_Task_
Beneath this task are records; print exactly the stretch of them from the line with "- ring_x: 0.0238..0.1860" through the line with "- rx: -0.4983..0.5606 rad", both ends included.

---------- Records provided ----------

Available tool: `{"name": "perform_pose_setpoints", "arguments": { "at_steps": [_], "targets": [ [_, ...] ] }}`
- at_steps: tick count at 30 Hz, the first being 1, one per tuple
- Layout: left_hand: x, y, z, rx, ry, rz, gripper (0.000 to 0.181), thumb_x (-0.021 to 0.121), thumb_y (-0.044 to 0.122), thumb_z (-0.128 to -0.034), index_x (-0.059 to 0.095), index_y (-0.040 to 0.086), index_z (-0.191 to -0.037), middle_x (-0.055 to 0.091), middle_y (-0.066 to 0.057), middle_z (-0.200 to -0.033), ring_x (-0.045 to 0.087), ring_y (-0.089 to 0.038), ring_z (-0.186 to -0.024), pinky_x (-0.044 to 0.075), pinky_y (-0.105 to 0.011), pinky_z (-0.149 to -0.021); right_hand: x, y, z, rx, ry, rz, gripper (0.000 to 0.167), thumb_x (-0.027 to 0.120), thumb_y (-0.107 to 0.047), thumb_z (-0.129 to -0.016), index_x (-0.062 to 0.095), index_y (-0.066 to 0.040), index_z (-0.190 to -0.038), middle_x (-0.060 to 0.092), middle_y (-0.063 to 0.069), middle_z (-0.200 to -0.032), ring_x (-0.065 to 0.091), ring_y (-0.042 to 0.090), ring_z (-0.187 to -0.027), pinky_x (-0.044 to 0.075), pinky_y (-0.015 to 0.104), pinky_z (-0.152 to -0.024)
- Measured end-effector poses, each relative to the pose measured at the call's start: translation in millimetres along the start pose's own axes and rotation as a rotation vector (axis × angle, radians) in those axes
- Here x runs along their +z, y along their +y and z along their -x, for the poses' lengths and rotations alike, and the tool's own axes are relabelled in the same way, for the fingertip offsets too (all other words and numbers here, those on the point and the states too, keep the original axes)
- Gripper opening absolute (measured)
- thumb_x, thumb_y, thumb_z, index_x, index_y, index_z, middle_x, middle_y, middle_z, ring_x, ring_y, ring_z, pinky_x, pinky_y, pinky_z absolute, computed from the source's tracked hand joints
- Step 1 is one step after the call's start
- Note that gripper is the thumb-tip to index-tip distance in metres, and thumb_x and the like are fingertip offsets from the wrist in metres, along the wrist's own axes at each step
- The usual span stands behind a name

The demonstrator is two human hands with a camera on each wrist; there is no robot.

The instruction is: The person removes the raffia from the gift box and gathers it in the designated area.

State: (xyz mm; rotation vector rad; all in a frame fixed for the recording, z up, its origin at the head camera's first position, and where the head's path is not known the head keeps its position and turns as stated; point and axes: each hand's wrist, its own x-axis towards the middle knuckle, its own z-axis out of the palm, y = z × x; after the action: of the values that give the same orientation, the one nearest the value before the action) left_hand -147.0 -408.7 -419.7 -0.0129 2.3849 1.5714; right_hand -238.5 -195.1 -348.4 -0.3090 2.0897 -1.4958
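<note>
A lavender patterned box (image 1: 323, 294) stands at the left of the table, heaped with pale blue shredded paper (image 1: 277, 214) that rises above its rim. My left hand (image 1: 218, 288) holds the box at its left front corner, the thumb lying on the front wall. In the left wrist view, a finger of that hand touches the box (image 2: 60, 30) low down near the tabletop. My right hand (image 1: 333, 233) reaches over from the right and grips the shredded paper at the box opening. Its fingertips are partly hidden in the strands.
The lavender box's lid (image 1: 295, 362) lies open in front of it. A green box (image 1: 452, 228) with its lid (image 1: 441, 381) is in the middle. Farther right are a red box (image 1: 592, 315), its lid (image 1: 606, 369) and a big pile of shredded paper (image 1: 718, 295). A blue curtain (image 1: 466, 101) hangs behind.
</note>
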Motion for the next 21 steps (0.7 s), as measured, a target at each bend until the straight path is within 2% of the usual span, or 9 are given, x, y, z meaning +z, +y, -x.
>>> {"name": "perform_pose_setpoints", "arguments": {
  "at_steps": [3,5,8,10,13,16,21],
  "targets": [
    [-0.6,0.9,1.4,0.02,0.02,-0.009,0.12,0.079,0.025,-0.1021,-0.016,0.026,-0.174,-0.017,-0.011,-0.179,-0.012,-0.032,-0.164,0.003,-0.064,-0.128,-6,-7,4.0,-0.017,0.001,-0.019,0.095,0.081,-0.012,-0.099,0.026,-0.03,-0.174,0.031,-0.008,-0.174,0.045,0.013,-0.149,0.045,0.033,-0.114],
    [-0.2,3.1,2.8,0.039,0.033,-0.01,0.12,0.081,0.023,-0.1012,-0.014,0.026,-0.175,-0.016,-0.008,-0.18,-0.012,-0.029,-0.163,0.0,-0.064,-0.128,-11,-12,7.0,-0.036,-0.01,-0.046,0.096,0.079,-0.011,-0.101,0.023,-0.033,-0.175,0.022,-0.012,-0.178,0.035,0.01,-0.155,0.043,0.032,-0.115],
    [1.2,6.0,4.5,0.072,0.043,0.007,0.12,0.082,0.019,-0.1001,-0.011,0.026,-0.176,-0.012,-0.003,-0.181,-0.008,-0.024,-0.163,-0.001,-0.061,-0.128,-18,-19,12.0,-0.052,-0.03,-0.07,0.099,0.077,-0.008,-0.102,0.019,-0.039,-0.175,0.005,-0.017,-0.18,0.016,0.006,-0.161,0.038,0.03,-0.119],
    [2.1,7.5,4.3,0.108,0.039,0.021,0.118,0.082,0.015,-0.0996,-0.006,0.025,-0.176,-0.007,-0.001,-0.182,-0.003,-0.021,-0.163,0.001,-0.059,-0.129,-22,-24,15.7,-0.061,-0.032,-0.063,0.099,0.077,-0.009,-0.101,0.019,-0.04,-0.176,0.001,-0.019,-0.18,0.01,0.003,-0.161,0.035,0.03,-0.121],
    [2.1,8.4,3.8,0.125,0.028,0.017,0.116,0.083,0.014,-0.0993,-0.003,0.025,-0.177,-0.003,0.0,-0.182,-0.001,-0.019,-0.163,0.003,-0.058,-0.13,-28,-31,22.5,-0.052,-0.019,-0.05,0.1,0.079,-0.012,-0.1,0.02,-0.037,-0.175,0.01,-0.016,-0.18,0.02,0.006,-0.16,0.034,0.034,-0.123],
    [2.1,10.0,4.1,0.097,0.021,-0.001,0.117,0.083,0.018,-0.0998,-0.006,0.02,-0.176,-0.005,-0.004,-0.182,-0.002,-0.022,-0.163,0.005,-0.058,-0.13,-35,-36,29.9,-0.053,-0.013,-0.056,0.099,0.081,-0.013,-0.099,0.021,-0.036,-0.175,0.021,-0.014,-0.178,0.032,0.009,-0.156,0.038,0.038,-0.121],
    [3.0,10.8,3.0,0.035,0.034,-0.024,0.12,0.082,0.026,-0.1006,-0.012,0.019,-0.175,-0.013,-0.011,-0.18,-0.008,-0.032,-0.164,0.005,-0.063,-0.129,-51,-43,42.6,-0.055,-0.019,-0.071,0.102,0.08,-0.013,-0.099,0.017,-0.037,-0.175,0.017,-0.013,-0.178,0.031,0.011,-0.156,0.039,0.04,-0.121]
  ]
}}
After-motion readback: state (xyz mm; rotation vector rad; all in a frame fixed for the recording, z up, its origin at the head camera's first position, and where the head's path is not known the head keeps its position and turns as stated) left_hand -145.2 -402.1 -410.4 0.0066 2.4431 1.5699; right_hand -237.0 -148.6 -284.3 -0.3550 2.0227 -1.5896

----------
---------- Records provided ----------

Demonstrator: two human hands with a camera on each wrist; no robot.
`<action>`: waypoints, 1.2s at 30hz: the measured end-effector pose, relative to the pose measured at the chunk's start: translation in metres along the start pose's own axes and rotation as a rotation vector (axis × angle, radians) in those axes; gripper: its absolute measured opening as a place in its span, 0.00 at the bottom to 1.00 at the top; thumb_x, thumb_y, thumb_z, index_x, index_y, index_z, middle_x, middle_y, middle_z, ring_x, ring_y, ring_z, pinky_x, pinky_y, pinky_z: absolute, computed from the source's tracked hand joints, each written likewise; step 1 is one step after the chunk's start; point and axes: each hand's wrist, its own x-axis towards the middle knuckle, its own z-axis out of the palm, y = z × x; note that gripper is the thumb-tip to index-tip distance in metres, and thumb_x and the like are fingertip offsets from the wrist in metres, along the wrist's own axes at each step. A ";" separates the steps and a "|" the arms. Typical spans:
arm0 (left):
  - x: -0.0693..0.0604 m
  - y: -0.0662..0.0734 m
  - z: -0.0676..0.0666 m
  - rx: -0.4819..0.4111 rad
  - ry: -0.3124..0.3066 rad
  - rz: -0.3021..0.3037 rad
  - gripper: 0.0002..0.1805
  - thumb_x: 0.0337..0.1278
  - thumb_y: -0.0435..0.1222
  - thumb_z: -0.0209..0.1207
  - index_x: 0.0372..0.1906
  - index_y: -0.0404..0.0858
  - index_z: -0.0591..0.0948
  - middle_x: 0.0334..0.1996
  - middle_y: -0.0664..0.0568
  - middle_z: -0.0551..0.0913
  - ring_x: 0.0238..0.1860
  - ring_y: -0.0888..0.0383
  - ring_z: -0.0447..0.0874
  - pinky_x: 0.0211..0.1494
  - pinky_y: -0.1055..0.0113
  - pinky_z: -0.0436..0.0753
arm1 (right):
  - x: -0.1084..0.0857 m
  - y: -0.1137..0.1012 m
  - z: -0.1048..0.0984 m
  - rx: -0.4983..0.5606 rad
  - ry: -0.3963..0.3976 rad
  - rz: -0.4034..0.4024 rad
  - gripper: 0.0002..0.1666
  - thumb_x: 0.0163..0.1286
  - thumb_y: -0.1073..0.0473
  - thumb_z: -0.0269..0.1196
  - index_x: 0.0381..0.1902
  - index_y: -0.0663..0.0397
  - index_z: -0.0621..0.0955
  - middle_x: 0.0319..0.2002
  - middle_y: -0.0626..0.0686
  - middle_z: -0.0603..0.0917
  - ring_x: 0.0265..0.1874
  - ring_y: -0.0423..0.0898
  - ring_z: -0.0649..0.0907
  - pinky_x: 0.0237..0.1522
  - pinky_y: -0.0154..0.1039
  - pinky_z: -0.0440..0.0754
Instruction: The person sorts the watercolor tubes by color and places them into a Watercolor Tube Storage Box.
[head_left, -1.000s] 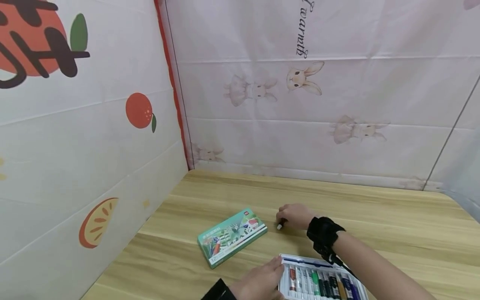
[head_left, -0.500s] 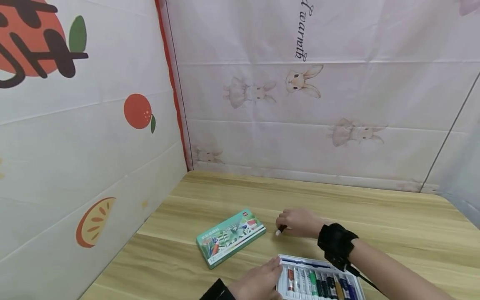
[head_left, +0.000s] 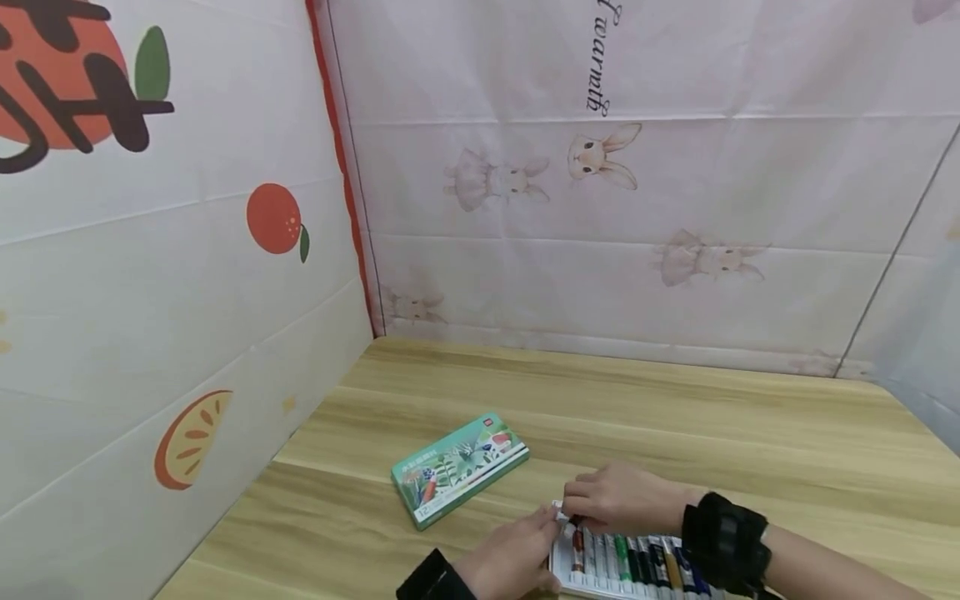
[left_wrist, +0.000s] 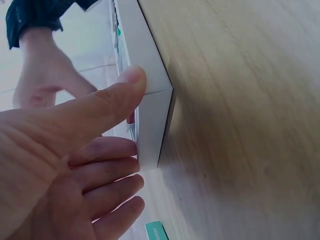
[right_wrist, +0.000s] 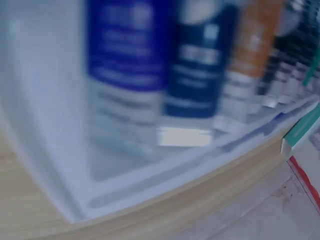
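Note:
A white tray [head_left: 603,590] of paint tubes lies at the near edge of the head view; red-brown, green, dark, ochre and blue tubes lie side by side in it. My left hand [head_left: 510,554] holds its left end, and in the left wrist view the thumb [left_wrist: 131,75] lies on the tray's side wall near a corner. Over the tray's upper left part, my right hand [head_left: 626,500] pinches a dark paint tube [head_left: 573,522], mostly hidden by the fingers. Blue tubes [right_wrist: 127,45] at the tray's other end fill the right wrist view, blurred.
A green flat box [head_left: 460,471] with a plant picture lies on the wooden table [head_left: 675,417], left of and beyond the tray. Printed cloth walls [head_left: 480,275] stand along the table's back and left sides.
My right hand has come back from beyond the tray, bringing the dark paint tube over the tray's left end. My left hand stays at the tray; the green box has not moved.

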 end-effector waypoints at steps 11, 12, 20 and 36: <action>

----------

_Task result_
  - ring_x: 0.0238..0.1860
  - ring_y: -0.0888..0.0383
  - ring_z: -0.0447..0.0874
  - pinky_x: 0.0211..0.1494
  - pinky_y: -0.1055..0.0113
  - pinky_z: -0.0436..0.0753
arm1 (right):
  - x: -0.1084..0.0857 m
  - y: -0.1137..0.1012 m
  - z: -0.1048..0.0984 m
  - rx: -0.4983..0.5606 rad

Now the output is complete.